# PROBLEM DETAILS:
Start to finish, return the listing below exactly, pictures excluded.
————
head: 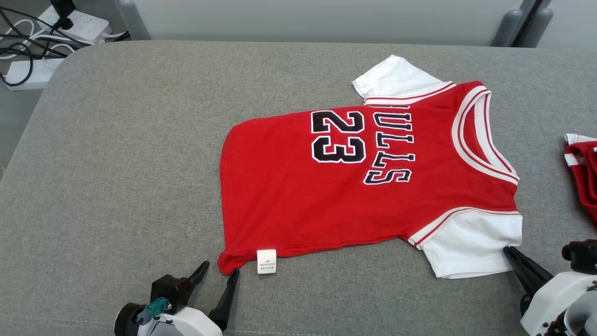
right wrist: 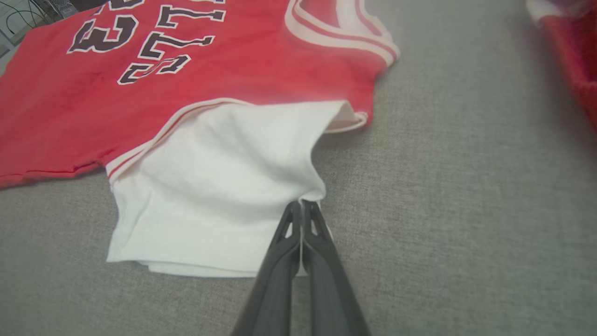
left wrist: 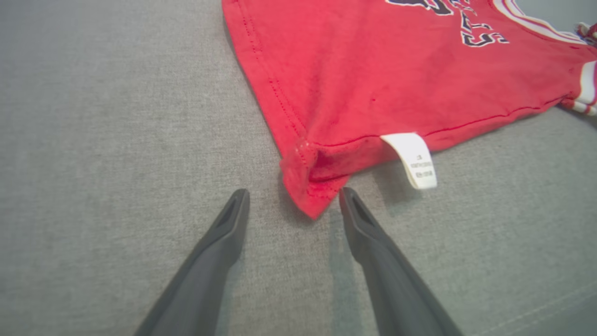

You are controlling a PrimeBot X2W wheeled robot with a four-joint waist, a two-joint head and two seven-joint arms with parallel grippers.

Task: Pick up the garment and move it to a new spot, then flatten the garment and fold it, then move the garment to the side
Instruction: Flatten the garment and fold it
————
# SOLUTION FOR THIS TASK:
head: 
right wrist: 
left wrist: 

You are controlling a PrimeBot X2W wheeled robot with a four-joint waist, a two-joint head and two seven-joint arms with parallel grippers.

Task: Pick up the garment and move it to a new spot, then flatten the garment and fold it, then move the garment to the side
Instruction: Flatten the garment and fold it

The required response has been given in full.